The report also adds, “It is difficult for people who are internally displaced to receive the services and enjoy the rights that are inherent to all, but when the lens of disability is added, it can lead to neglect and exclusion. Internally displaced persons with disabilities encounter physical, environmental and societal barriers to accessing specific displacement-related information, humanitarian assistance and services, including education, employment, health care and social protection, and barriers more generally to the full enjoyment of their human rights, including the right to participate in society on an equal basis with others and without discrimination”.

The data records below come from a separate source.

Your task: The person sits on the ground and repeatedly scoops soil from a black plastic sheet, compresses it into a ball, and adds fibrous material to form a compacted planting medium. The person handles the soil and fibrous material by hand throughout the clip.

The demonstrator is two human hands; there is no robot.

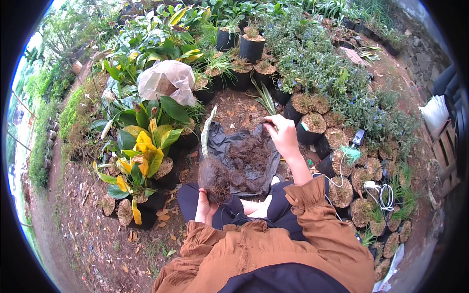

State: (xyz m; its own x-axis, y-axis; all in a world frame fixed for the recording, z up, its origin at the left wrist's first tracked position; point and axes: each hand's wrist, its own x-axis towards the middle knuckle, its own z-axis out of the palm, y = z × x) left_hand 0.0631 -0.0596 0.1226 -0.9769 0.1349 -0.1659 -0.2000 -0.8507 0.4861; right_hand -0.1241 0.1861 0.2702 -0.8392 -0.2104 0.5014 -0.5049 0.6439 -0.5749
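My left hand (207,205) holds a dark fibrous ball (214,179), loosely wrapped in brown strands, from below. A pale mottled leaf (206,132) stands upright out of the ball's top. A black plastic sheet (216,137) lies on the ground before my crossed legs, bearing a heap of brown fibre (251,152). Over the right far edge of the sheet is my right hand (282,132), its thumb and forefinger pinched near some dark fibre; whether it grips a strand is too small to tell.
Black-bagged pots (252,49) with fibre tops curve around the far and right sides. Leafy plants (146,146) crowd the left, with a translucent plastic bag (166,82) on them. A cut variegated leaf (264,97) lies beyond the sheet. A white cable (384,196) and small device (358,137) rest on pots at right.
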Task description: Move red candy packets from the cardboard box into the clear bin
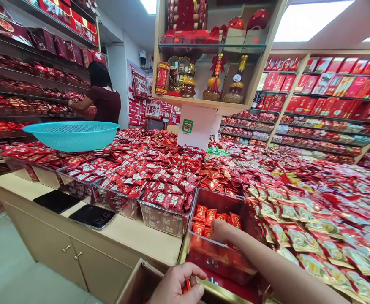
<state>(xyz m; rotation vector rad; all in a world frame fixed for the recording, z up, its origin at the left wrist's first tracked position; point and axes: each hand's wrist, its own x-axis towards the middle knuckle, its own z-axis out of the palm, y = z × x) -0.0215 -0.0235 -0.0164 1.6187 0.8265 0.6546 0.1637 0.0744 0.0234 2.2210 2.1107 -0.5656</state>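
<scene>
My right hand (220, 231) reaches into a clear plastic bin (217, 256) at the counter's front and touches several small red candy packets (215, 220) lying at its far end. Whether its fingers grip a packet is hidden. My left hand (180, 287) is low in front, over an open cardboard box (137, 282), with its fingers closed on a small red packet (186, 286).
Heaps of red wrapped sweets (159, 169) fill clear bins across the counter; yellow-and-red packs (314, 240) lie to the right. A teal basket (72, 134) sits on the left heap. Two black scales (93, 216) rest on the wooden counter. A person (104, 95) stands at the left shelves.
</scene>
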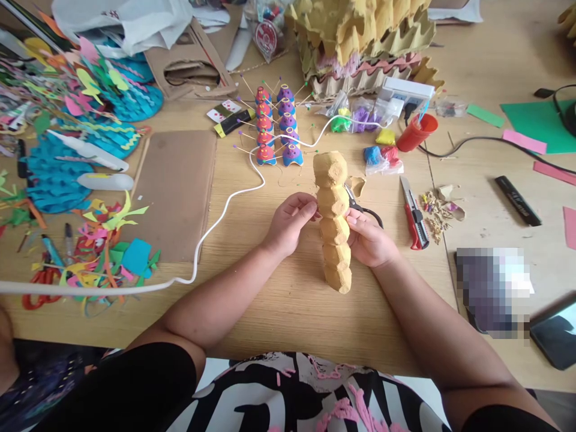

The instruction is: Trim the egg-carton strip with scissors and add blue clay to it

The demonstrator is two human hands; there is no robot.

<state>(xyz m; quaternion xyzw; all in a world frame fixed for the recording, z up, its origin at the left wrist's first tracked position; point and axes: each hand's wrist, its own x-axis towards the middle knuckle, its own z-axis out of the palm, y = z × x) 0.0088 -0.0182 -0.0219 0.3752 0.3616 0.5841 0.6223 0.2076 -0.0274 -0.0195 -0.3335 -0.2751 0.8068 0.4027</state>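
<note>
A yellow strip of egg-carton cups [335,225] is held up lengthwise in front of me, its bumpy side toward me. My left hand [292,219] pinches its left edge, and my right hand [369,237] grips the right edge with the thumb in front. Behind the strip, partly hidden, lie dark-handled scissors [355,206] and a small cut scrap of carton [357,185]. Further back stand two painted egg-carton caterpillars, one red and blue [265,126], the other purple and blue [288,126], with pins stuck in them.
A white cable [229,201] crosses the table on the left beside a cardboard sheet [173,198]. To the right are a red utility knife [413,216], a red cup [417,133] and a black marker [517,201]. Stacked egg trays [360,42] stand behind; paper scraps [108,240] litter the left.
</note>
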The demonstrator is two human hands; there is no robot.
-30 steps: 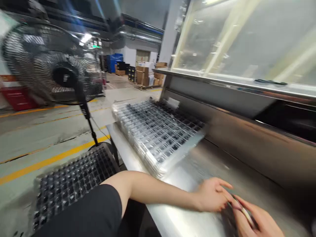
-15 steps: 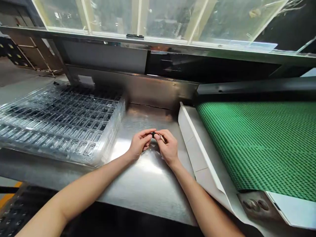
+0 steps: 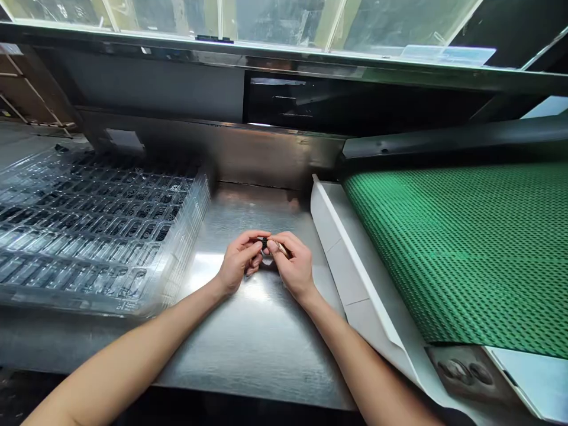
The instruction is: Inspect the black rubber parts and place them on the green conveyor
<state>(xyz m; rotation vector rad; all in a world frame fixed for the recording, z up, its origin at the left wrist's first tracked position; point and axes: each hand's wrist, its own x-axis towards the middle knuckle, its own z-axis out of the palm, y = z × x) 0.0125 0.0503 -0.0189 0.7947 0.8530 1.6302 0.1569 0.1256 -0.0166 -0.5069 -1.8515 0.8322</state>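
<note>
Over the steel worktop (image 3: 248,343), my two hands meet at a small black part (image 3: 264,242). My left hand (image 3: 235,265) pinches this part between thumb and fingertips. From the other side, my right hand (image 3: 295,267) is closed, its thumb and forefinger at the part's right end. A slim gold-brown metal piece (image 3: 284,251) sticks out of the right-hand fingers; its kind and most of its length are hidden. Fingers cover much of the black part, so its exact shape cannot be made out.
Stacked clear plastic trays (image 3: 102,236) with many pockets, several holding dark parts, stand on the left. A white raised guard (image 3: 346,260) separates the worktop from a green mesh conveyor belt (image 3: 465,248) on the right. A metal frame with clear panels (image 3: 284,23) spans above.
The camera view has turned slightly, so the surroundings shift in the picture. Both hands keep their hold on the black part, with only small finger movement.
</note>
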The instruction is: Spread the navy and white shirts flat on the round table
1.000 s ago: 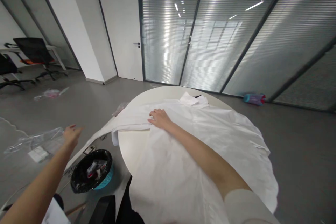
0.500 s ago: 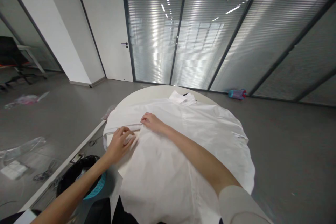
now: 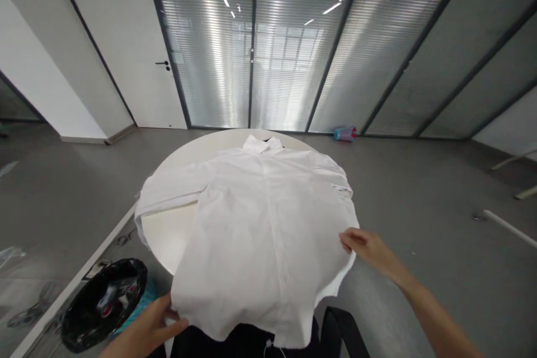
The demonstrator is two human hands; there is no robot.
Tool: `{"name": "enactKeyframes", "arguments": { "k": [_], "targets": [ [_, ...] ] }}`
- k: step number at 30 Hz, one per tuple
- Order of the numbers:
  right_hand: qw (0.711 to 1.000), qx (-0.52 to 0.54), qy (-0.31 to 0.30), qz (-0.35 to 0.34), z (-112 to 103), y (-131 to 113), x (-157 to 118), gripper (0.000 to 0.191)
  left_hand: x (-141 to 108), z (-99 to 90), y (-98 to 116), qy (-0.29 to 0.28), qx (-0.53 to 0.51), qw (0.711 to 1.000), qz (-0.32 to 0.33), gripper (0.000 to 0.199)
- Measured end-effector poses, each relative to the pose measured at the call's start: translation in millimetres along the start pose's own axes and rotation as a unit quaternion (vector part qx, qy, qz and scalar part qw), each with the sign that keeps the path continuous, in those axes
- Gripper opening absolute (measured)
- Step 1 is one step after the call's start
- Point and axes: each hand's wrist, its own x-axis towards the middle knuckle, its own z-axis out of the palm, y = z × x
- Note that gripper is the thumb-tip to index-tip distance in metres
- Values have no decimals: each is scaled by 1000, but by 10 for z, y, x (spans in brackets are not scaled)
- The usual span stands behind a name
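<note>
1. Half a second ago both hands were up by the sleeve's underside; now they have parted, the left hand (image 3: 146, 327) down to a corner of the hem, the right hand (image 3: 364, 243) across to the garment's opposite edge.
2. Take the round white table (image 3: 174, 238) as the clock, with twelve towards the glass partition (image 3: 277, 78). The left hand is then between seven and eight, the right near four.
3. The left thumb and fingers are at the hem corner; I can't tell whether they pinch the cloth.
4. The right fingers are drawn together over the side edge of the fabric; whether any cloth is caught between them I can't make out either.
5. The white collared shirt (image 3: 243, 251) lies spread on the tabletop, collar at twelve, hem hanging over the near rim at six. One long sleeve (image 3: 172, 187) reaches out to nine and droops past the edge.
6. On the floor at eight, near the left hand, stands a blue wastebasket (image 3: 136, 311) with a black liner and litter inside.
7. Between one and two, by the partition, lies a small blue-and-red cylindrical object (image 3: 344, 133).
</note>
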Motion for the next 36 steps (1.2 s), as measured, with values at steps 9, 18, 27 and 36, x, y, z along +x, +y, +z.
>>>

Talking about the higher risk of obstacles for the internally displaced person with disabilities, the report says, “Certain groups or categories of internally displaced persons with disabilities are especially at risk of violence, isolation or neglect, especially those with high support needs, such as persons with psychosocial or intellectual disabilities, unaccompanied, separated and orphaned children with disabilities or survivors of severe traumatic events. Women and older persons with disabilities also face additional stigmatization and discrimination and protection challenges.”
In her report, she has stressed the need to consider internally displaced persons with disabilities, before developing any laws or policies related to displacement. “Their voice and views matter for shaping policy to make it responsive to their experience. Furthermore, their participation will reduce stigma showing that persons with disabilities are rights holders capable of participating and engaging meaningfully at all levels of society”, she added.
Throwing light on the situation of internally displaced women, children and older persons with disabilities, the report states, “Internally displaced children, women and older persons with disabilities, particularly those with intellectual or psychosocial disabilities, are reportedly at risk of greater levels of abuse, violence and neglect than their peers without disabilities. These individuals may face extreme isolation and marginalization in displacement situations and may be unable to access the basic health care, food, shelter and support they need to survive”
Among many recommendations mentioned in the report, she pointed out the need of their visibility, saying, “The best way to include IDPs with disabilities (in projects and policies) is to ensure that they are visible and that there are very specific programs that will really be implemented with them or with organizations that serve them, that will lead to their protection and to their inclusion in assistance.”